A club must own its crimes…

I’m certain that there’s abundant untold story behind Craig Whyte’s entrance to Rangers FC and how he came to own the club. While in place he got the initial backing which a football support will extent to components of their club. Whyte played on this faith and peoples hope and used this misplaced confidence to buy himself time.

Hindsight shows Whyte to be one of the worst things to ever happen to Rangers. I don’t know one Rangers supporter happy with how he went about things, some of the stunts he pulled and how he was ultimately able to cut and ran without a scratch on his metaphorical person. The unfortunate thing is that he was part of our club.

Whyte played his role in what may have been an inevitable implosion but many think he made it a lot worse than it needed to be. I for one consider the 5 years spent walking around the wilderness to be sufficient atonement for our owner’s mismanagement and in a footballing context it can be considered a very, very harsh sentence.  No-one wanted it, no one asked for it but Ranger’s fans now own and accept that chapter in our history. It happened. He wasn’t one of us, he put self-interest and interests of others before that of the club, he didn’t act in any way befitting an owner of Rangers but it was allowed to happen and he did what he did.

At the time we were told to accept and be contrite about Whyte’s actions. And many commentators told us the club and support had to pay for his crimes because that’s just how it is.

It was known long before the recent (and ongoing and soon to be ongoing) trials that Celtic FC were not separate and distinct from Celtic Boys Club. The charges against Torbett, Cairney and King and the information and testimony in the public domain relating to events leaves it in no doubt that Celtic FC were very much involved in and also directed and managed what went on at Celtic Boys Club.

In effect, Celtic Boys Club were part of Celtic FC and resources, personnel, buildings and funds were shared between the two.

It is not point-scoring to be appalled by it or to want to see justice served. Or to prefer that any of this stuff never happened or prefer that Celtic FC had acted properly, nipped it in the bud and minimised the unfortunate, life-wrecking effects of this. But it did. It is normal and decent to push for justice and closure – the same cannot be said of those that shut down those fair calls. It happened at Celtic FC and a paedophile ring was allowed to develop and run for a long, long time. It is understandably that it could be an awkward subject to broach for those involved, particularly when there’s a hierarchy involved, with many reputable and formidable characters at the top, and at a place that trades in the hopes and dreams of aspiring footballers. But the duty of care was failed by many, many people. Not the kids, there can be no blame there, but by the adults. And somehow a tribal omerta was set around the whole thing. Partly by the predators to protect their enterprise and partly by Celtic FC and their support to deny their accountability and responsibility, as though somehow pretending it never happened would actually make that so, to somehow dissociated their shame from the club they invest time and hopes in.
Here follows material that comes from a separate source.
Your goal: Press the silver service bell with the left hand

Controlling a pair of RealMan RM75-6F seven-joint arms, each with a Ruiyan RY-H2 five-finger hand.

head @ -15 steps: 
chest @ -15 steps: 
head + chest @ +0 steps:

And that’s the crux. It shouldn’t have happened. But it did. It should’ve been stopped sooner. And the club set its stall out early to pretend it never happened (possibly an exchange of tactics advised by the then besieged Catholic Church). Today that stance has morphed into a cold, calculating legal separation of corporate entities. Purely business. To deny the crimes, to deny the cover-up and most importantly for Celtic FC to deny their part in it.

But here is what people know and people are angry about. Crimes were committed and crimes were and are still being covered up. Justice must be served against the individuals, first and foremost, but also against the structure which enabled it and it was very much part of. Unfortunately for its fans that means the football club – Celtic FC. The club must own its crimes.